To create a financial buffer, many people are hunting for freelance or part-time work. Searches for work-from-home jobs rose 126% in March on FlexJobs, while traffic to the site has boomed 58% from a year ago. On Upwork, companies are looking for people to provide tech support for their homebound employees and to draft corporate messages about the coronavirus.

Lonn Dugan, a digital marketing specialist in Sylvania, Ohio, has seen many clients scaling back their promotional efforts, such as one nonprofit that cut its budget by 90% after a major annual event was canceled.
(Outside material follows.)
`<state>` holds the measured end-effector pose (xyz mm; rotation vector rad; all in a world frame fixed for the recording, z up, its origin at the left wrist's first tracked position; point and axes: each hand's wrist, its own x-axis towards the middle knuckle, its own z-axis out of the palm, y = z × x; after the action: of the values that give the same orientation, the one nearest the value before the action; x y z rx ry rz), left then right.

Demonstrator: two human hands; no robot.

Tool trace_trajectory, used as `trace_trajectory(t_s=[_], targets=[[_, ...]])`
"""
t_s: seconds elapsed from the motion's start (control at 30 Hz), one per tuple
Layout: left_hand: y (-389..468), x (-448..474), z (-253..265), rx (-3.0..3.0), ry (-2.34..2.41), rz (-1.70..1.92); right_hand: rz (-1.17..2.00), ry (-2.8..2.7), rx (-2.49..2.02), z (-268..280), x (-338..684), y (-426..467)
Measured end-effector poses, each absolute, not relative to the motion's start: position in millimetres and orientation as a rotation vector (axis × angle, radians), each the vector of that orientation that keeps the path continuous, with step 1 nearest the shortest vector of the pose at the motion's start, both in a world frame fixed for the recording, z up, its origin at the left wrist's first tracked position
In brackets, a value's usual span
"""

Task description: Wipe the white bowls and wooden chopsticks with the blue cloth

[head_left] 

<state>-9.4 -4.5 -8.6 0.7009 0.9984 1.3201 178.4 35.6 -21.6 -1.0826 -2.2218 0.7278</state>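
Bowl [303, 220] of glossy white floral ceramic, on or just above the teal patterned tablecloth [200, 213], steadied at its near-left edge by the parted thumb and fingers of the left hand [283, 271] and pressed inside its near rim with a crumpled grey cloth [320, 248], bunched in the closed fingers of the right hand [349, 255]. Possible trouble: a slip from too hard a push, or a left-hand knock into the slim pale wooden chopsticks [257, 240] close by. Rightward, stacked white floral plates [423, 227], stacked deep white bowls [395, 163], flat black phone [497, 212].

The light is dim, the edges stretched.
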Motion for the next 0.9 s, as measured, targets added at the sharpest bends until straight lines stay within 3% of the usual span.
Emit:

But another client, an agricultural supply company, commissioned a major website update, while a local mental health group wanted to ramp up its virtual support groups.


The pressure on Dugan, 60, is intense. His workday is three hours longer than it used to be, between his existing clients and his attempts to drum up new business. He and his wife lost a third of their incomes; neither is eligible for government aid.

“We’re completely overwhelmed by the shortfall. We can afford groceries and maybe the house and car payments, and that’s it,” he said. “But we’re not alone and we’re focusing on acceptance as opposed to hand-wringing. We’re taking care of necessities and that’s enough for right now.”

Still, Dugan admits being stretched thin emotionally. He misses his wife, even though they are in the same house and she no longer needs to make a two-hour round-trip commute to her health care job. But the couple are so busy trying to stay afloat that they have stopped cooking fresh meals and turn instead to frozen dinners and fast food.


“We just don’t have time,” he said. “We’re exhausted at the end of the day.”